Snyder has been able to find help from one of the several offices supported by the Minnesota African American Hurricane Katrina Relief Collaborative. The group helped him find a job in the hotel where he's been staying for the last two weeks.

Snyder sought assistance at the group's office at the Sabathani Community Center. Workers like Kimtynia Alexander, directed him to a car dealership where he was able to buy a minivan for $500. Kimtynia Alexander is the office manager at the Sabathani site.

It was just rough. But I had a friend up here...She said that they were helping people in Minneapolis.
- Paul Snyder, who left Louisiana for Minneapolis after Hurricanes Katrina and Rita destroyed his home.

"It's been very busy here working with the Katrina survivors," she says.

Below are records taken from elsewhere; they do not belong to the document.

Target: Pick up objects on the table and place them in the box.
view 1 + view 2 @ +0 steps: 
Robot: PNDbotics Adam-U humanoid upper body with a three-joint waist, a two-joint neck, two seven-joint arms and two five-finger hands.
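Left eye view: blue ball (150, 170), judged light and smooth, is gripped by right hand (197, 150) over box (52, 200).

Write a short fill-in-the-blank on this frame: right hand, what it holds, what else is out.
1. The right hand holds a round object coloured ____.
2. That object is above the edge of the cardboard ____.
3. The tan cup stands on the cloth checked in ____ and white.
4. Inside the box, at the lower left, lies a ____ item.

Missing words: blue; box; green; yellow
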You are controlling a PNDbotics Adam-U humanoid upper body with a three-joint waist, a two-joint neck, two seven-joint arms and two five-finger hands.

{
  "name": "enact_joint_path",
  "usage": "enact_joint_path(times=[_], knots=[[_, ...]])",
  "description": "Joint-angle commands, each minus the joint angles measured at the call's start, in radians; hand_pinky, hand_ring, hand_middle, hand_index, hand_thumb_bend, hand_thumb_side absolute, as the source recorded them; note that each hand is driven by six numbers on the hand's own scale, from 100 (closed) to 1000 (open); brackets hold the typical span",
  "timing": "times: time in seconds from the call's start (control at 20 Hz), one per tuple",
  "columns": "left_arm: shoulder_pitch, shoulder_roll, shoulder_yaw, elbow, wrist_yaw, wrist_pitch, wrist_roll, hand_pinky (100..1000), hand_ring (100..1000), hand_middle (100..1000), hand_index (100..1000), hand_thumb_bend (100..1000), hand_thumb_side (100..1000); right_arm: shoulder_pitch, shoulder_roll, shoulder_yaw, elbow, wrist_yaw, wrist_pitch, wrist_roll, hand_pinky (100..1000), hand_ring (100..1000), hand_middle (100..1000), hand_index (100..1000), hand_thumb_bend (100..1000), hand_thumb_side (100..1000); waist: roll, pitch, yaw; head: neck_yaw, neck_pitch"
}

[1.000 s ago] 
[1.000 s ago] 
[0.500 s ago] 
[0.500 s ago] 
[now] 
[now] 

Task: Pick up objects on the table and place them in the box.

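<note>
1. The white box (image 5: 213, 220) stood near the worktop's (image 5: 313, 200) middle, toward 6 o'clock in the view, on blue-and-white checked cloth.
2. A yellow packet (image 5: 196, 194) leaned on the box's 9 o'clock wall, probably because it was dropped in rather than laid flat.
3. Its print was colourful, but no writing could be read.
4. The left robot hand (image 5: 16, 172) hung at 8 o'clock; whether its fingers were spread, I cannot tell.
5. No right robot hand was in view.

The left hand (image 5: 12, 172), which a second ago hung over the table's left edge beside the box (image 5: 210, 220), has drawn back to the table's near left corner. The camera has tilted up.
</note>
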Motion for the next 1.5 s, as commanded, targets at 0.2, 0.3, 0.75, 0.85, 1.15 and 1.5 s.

Alexander estimates that she fields 50 to 75 calls a day from evacuees. Most are people trying to find jobs, housing and schools. But Alexander says sometimes she gets calls from people who just want to talk because they are feeling sad and depressed.

"It's very emotional," says Alexander. "I've heard a lot of stories, family stories and I've met a lot of people and I've talked to a lot of people. So it can get very emotional for me."

On Sunday, the group is sponsoring an ecumenical service at the Minneapolis Convention Center. Members of the Katrina relief collaboration, like Rev. Ian Bethel, say the upheaval in the lives of storm survivors has also created a need for help that only a higher power can provide.

"This effort that we have organized ourselves around will on this coming Sunday, make an attempt to bring our brothers and sisters back to their roots in their faith in God," says Bethel.

To reconnect people with their faith, Bethel says the collaboration thought it appropriate to invite some clergy who evacuees are familiar with. Among those pastors is Bishop Paul Morton, who presides over the Full Gospel Baptist Fellowship International. He is also the pastor of St. Stephen's Baptist Church of New Orleans.

"Greater St. Stephens in New Orleans is one church in three locations," he says. "Two of our locations are in pretty good shape and will be ready for the first Sunday in November. Our largest location in the east was totally destroyed."

Like many of the 20,000 members of the churches he leads, Morton lost his home in the floods that followed Hurricane Katrina. He says his flock has been scattered to more than 30 states, including Minnesota. Morton says he's travelling the country to minister to them and anyone else seeking spiritual guidance.

"Life is much more than things," says Morton. "A lot of people, their ultimate goal is get things, but when you lose everything, if you have hope -- and I'm taking around the country a message of hope -- to let people know that you can rebuild your lives and as long as you're alive, there's purpose. And when there's purpose, then you can fulfill that purpose that God has for you."

The Sunday Service at the Minneapolis Convention Center will feature a mass choir and a special collection. All proceeds will go to further Hurricane Katrina relief efforts.